**Information provided**
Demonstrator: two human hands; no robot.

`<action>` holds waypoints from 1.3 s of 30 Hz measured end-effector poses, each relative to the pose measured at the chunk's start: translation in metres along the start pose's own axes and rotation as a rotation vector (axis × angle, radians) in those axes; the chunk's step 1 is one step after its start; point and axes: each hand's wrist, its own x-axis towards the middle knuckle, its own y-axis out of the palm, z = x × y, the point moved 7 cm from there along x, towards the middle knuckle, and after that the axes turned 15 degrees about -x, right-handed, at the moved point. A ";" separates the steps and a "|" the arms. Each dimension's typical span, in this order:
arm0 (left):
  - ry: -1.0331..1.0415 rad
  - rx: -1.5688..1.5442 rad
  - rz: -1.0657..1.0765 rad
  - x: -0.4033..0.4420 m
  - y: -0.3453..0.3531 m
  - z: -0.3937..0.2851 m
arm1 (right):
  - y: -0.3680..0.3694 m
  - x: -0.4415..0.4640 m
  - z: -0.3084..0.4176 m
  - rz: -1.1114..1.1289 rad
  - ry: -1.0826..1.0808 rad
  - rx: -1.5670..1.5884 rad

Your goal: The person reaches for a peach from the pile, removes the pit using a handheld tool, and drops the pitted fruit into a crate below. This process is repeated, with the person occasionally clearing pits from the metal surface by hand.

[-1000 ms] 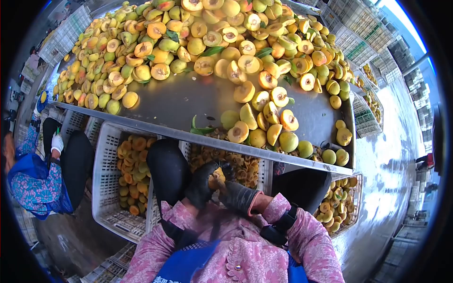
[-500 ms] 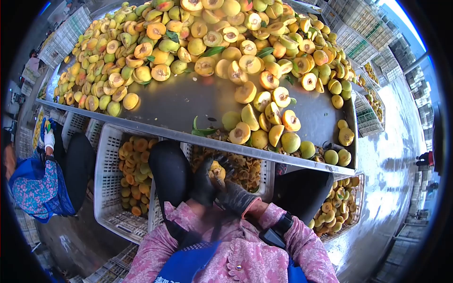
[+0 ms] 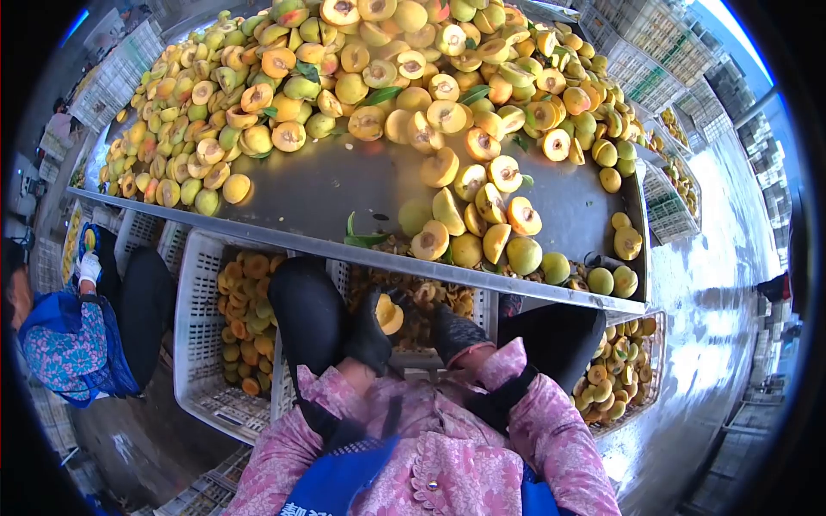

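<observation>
My left hand (image 3: 371,334), in a dark glove, is closed around a halved yellow peach (image 3: 390,315) whose cut face is turned up. To its right and apart from it is my right hand (image 3: 458,334), also in a dark glove. Its fingers look curled, and whatever they hold is hidden against the dark background. Both hands are between my knees, above a crate (image 3: 485,320) of brownish peach pits and scraps (image 3: 447,301). Just beyond them, halved peaches (image 3: 494,206) lie cut side up and down on a metal table (image 3: 301,185).
The table's raised metal edge (image 3: 344,252) runs across in front of me. A white crate (image 3: 194,335) of peach halves stands at my left, another crate (image 3: 651,378) at my right. A co-worker in a blue floral sleeve (image 3: 64,344) sits at far left. Stacked crates (image 3: 641,73) stand behind.
My hands, together over the peach half before, have separated. The right hand has moved right and away, and the peach half stays in my left hand with its cut face now showing.
</observation>
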 end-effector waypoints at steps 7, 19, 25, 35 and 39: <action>-0.039 -0.549 0.036 0.002 -0.003 -0.140 | 0.014 -0.019 -0.008 0.090 -0.260 -0.061; 0.283 0.500 -0.216 0.072 -0.066 -0.223 | 0.062 -0.042 -0.035 0.253 -0.263 -0.044; 0.453 0.932 0.684 0.143 0.070 -0.159 | 0.015 -0.045 -0.035 0.180 -0.108 0.131; -0.226 -0.116 0.418 0.154 0.042 -0.159 | 0.020 -0.039 -0.047 0.159 -0.078 0.143; -0.452 -1.045 0.413 0.117 0.042 -0.180 | -0.016 -0.056 -0.038 0.001 -0.015 0.316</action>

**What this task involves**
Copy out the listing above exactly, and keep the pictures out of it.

**Answer section**
Demonstrator: two human hands; no robot.

`<action>` holds waypoints from 1.3 s of 30 Hz measured end-effector poses, each relative to the pose measured at the chunk's start: translation in metres along the start pose's own axes and rotation as a rotation vector (axis × angle, radians) in those axes; the chunk's step 1 is one step after its start; point and axes: each hand's wrist, its own x-axis towards the middle knuckle, its own y-axis out of the palm, z = x × y, the point moved 7 cm from there along x, towards the middle knuckle, and after that the axes turned 15 degrees about -x, right-handed, at the moved point. A ";" separates the steps and a "|" the arms. Each dimension's typical span, in this order:
arm0 (left):
  - ry: -1.0331..1.0415 rad
  - rx: -1.5688..1.5442 rad
  - rz: -1.0657..1.0765 rad
  - x: -0.4033..0.4420 m
  - y: -0.3453..0.3531 m
  - z: -0.3937..0.2851 m
arm1 (right):
  - y: -0.3680..0.3694 m
  - x: -0.4415..0.4640 m
  - z: -0.3084..0.4176 m
  - rz: -1.1114..1.1289 rad
  - ry: -1.0826..1.0808 rad
  - rx: -1.5670..1.5884 rad

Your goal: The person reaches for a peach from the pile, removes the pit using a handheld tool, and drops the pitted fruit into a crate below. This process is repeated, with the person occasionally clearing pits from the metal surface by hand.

[-1000 ms] 
[-500 ms] 
[+0 ms] 

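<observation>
My left hand (image 3: 371,334), in a dark glove, is closed around a halved yellow peach (image 3: 390,315) whose cut face is turned up. To its right and apart from it is my right hand (image 3: 458,334), also in a dark glove. Its fingers look curled, and whatever they hold is hidden against the dark background. Both hands are between my knees, above a crate (image 3: 485,320) of brownish peach pits and scraps (image 3: 447,301). Just beyond them, halved peaches (image 3: 494,206) lie cut side up and down on a metal table (image 3: 301,185).
The table's raised metal edge (image 3: 344,252) runs across in front of me. A white crate (image 3: 194,335) of peach halves stands at my left, another crate (image 3: 651,378) at my right. A co-worker in a blue floral sleeve (image 3: 64,344) sits at far left. Stacked crates (image 3: 641,73) stand behind.
My hands, together over the peach half before, have separated. The right hand has moved right and away, and the peach half stays in my left hand with its cut face now showing.
</observation>
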 end-effector waypoints at steps 7, 19, 25, 35 and 39: <action>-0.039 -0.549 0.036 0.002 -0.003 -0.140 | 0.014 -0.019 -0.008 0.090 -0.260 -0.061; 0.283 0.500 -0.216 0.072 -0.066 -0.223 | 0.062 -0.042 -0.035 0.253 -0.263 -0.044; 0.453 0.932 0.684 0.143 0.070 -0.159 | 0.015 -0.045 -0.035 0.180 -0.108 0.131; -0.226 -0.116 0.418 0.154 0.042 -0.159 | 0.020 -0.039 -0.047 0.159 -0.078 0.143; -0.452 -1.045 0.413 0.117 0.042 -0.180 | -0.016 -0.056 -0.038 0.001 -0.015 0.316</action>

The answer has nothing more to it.